Wermelskirchen · Zum Jahreswechsel hatte der Hotel- und Gaststättenverband Dehoga die düstere Prognose gewagt, dass mit der Rückkehr zum Mehrwertsteuersatz von 19 Prozent die Existenz vieler Gastronomiebetriebe bedroht sein würde. In einer kleinen Umfrage ziehen Wermelskirchener Gastwirte eine erste Quartalsbilanz.

In der „Centrale" an der Eich hofft man inständig auf schönes Wetter und den damit verbundenen Start in die Biergarten-Saison.
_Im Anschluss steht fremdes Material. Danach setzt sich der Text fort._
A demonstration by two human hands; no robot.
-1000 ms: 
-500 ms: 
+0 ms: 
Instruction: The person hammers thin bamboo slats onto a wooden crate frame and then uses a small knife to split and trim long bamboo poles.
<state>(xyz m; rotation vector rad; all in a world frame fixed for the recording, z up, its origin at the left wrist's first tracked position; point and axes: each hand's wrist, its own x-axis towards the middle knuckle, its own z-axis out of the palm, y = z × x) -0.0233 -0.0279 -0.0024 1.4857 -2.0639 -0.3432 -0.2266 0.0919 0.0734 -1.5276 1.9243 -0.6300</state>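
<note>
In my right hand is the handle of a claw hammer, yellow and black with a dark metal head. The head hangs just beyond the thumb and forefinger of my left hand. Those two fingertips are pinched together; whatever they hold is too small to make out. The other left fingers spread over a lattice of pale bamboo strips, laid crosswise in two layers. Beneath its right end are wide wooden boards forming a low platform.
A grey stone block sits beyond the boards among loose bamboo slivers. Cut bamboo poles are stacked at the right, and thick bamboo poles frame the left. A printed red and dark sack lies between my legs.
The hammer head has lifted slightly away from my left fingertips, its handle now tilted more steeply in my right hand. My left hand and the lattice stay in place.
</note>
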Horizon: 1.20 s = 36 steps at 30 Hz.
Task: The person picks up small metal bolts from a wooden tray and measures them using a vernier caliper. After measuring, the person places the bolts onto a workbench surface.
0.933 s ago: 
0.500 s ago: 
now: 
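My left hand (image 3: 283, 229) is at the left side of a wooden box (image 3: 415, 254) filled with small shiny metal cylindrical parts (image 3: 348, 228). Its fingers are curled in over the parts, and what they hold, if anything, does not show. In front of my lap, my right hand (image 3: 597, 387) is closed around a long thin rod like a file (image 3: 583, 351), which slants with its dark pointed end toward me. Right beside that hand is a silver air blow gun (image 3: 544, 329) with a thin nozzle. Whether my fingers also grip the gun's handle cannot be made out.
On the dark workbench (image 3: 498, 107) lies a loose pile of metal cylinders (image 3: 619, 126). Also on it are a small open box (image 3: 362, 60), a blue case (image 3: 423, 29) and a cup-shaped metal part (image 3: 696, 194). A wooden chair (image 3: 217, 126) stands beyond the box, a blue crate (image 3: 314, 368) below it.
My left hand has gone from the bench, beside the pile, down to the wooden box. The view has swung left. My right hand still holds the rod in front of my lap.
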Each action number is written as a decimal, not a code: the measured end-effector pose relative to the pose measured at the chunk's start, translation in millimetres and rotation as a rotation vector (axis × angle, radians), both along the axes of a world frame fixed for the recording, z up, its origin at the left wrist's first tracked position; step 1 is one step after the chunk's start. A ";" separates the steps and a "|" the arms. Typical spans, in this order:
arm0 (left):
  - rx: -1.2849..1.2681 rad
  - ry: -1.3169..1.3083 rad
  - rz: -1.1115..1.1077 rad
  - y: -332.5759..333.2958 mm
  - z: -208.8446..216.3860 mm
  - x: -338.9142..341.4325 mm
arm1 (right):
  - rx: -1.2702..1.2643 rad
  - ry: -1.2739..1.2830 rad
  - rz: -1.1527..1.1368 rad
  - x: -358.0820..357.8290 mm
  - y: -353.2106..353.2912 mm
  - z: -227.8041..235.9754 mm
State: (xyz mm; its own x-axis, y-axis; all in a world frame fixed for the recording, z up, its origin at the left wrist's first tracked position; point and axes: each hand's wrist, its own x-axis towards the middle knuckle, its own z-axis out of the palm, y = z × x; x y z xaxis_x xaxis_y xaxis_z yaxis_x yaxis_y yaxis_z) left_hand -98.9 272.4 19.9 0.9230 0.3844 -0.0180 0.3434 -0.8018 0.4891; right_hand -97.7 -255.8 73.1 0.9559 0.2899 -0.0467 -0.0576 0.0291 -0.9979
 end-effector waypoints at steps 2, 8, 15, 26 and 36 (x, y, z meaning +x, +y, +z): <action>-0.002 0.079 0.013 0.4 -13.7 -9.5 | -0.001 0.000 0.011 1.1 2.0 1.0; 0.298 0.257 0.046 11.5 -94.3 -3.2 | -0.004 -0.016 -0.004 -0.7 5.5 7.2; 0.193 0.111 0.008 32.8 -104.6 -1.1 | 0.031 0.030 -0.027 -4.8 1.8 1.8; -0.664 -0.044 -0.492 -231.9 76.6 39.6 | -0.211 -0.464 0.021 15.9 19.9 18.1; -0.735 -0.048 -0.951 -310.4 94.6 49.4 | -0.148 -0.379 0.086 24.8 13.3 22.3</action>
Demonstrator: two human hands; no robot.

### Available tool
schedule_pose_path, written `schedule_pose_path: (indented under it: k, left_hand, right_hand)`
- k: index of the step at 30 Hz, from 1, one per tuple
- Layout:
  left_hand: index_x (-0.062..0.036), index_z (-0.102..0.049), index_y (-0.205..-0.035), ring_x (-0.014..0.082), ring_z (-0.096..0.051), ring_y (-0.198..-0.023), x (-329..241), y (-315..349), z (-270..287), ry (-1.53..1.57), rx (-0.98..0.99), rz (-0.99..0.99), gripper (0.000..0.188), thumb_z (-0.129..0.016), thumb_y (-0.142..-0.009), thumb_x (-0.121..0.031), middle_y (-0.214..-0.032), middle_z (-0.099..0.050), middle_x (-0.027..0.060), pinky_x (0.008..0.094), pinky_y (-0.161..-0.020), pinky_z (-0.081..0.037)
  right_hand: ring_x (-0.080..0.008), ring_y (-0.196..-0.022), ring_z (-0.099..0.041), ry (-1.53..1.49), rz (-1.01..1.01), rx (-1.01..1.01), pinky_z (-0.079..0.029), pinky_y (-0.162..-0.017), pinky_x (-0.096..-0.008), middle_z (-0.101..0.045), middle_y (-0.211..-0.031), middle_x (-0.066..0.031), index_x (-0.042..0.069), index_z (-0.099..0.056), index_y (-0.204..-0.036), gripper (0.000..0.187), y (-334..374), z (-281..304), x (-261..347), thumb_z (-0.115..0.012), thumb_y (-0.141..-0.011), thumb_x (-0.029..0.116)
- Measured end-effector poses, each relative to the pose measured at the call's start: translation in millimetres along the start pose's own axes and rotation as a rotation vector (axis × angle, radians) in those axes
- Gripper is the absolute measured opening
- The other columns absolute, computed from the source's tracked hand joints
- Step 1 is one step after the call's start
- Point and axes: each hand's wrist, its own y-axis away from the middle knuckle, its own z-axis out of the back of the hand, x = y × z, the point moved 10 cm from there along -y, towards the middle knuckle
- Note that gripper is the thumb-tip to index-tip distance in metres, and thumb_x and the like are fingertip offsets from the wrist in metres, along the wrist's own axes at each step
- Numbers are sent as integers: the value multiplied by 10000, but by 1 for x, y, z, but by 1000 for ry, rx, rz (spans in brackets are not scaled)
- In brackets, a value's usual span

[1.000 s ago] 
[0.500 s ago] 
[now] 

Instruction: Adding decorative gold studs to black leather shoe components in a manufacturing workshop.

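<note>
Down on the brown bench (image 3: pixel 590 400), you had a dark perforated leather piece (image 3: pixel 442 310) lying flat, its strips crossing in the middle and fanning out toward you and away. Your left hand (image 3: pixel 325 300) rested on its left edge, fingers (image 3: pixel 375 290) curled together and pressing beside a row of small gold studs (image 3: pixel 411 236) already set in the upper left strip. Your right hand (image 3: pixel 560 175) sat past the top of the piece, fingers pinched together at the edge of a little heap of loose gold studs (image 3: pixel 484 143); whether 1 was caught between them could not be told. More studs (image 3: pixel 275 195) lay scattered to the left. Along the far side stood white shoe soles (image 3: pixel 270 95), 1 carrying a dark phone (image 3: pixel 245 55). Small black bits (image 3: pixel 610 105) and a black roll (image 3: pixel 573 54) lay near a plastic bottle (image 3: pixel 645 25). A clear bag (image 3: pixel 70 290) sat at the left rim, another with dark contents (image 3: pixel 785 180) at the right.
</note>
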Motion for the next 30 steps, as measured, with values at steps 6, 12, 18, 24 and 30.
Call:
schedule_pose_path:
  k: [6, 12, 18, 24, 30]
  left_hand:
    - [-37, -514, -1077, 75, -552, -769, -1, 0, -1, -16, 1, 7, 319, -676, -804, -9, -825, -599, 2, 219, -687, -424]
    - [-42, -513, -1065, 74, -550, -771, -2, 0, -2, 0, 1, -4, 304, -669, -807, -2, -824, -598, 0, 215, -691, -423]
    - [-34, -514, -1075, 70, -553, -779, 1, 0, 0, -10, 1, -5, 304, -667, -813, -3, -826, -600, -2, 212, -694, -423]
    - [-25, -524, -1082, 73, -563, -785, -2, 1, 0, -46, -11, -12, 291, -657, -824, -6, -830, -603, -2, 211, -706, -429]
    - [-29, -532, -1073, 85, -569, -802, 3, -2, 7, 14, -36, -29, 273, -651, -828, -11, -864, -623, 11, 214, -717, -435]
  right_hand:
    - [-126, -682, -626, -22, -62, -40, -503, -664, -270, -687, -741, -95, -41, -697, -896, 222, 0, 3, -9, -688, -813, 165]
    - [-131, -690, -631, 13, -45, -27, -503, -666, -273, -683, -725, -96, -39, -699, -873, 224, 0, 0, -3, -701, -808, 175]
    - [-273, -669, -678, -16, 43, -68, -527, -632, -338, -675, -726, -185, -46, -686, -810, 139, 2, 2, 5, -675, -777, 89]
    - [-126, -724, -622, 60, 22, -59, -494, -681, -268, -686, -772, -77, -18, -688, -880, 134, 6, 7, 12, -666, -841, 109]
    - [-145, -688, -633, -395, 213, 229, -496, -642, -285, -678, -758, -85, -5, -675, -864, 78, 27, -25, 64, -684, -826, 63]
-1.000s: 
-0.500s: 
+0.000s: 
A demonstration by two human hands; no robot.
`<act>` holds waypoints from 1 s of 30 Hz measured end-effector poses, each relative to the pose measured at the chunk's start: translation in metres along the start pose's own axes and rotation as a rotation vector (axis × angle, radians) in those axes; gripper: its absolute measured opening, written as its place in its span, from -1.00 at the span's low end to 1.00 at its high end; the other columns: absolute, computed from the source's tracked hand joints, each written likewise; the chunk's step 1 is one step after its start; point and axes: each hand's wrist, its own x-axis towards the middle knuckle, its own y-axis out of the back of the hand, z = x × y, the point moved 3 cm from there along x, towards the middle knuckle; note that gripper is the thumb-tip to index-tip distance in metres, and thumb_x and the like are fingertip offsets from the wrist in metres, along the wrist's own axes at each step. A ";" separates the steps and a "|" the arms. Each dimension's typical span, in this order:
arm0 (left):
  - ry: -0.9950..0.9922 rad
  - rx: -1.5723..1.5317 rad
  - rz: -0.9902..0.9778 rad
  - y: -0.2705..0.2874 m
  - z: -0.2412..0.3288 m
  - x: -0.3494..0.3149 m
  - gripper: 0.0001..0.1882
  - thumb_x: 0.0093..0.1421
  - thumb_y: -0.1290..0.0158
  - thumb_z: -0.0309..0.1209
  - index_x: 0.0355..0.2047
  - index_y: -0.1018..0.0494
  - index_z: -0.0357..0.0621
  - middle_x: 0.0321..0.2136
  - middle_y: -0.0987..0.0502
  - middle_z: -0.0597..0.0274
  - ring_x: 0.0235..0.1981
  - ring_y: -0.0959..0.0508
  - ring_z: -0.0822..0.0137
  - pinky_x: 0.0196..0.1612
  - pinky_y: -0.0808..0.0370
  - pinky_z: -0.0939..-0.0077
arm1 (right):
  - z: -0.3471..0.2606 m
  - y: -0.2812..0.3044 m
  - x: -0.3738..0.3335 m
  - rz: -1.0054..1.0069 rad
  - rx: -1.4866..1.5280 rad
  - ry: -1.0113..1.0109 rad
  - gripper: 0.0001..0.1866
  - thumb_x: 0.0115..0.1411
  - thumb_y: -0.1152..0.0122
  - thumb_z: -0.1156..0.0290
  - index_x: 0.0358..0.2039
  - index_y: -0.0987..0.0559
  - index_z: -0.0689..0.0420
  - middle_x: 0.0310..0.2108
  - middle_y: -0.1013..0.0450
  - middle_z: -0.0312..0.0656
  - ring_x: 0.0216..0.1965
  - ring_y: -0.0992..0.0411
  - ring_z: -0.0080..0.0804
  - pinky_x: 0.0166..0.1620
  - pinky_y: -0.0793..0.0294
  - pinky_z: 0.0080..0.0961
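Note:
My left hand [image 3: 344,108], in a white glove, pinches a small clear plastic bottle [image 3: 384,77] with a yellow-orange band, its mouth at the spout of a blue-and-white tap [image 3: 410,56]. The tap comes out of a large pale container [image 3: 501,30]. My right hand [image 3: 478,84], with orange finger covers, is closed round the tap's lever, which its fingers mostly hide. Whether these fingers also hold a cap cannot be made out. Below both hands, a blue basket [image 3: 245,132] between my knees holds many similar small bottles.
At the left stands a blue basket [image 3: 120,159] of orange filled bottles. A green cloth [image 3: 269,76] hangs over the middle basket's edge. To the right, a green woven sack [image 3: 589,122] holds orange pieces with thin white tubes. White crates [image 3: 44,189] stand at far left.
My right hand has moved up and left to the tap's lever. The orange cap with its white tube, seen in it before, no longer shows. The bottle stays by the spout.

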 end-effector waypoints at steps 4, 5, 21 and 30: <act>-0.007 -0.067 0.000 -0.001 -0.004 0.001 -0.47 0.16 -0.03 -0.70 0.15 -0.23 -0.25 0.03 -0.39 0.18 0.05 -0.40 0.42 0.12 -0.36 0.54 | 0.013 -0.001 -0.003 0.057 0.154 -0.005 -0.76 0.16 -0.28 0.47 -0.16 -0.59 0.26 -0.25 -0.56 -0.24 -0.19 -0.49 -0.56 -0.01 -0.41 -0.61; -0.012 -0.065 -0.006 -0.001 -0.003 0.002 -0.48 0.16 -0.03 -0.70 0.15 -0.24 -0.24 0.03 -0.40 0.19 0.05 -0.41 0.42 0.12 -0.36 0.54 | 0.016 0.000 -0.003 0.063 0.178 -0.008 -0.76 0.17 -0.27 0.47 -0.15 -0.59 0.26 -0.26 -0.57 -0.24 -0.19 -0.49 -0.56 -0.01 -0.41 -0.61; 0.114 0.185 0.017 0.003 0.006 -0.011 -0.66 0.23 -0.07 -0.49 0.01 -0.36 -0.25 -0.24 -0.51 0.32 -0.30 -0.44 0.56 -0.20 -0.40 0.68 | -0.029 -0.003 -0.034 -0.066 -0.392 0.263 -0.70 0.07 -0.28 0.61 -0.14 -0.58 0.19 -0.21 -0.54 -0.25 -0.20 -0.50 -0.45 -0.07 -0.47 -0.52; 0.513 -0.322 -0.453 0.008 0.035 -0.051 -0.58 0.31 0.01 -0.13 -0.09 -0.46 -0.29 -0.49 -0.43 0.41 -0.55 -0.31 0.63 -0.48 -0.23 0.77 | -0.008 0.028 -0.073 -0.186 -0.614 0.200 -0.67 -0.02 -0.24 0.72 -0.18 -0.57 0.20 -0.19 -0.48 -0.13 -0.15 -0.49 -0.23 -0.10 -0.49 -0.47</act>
In der „Centrale" an der Eich hofft man inständig auf schönes Wetter und den damit verbundenen Start in die Biergarten-Saison.

Foto: Guido Radtke

Die Gastronomen in Wermelskirchen teilen eine große Sorge: Sie fürchten um das Ausbleiben vieler Gäste, wenn sie die Preise für Speisen und Getränke so anheben würden, wie es angesichts gestiegener Kosten für Energie, Personal und Lebensmittel aktuell notwendig wäre. Die Rückkehr zu Jahresbeginn zum alten Mehrwertsteuersatz von 19 Prozent spielt hingegen eher eine untergeordnete Rolle, wie eine Umfrage zur aktuellen Situation in einigen Restaurants und Gaststätten zeigt. Überall sind die Gästezahlen im ersten Quartal des neuen Jahres hinter den Erwartungen zurückgeblieben – egal ob die Preise unverändert geblieben sind oder angehoben wurden.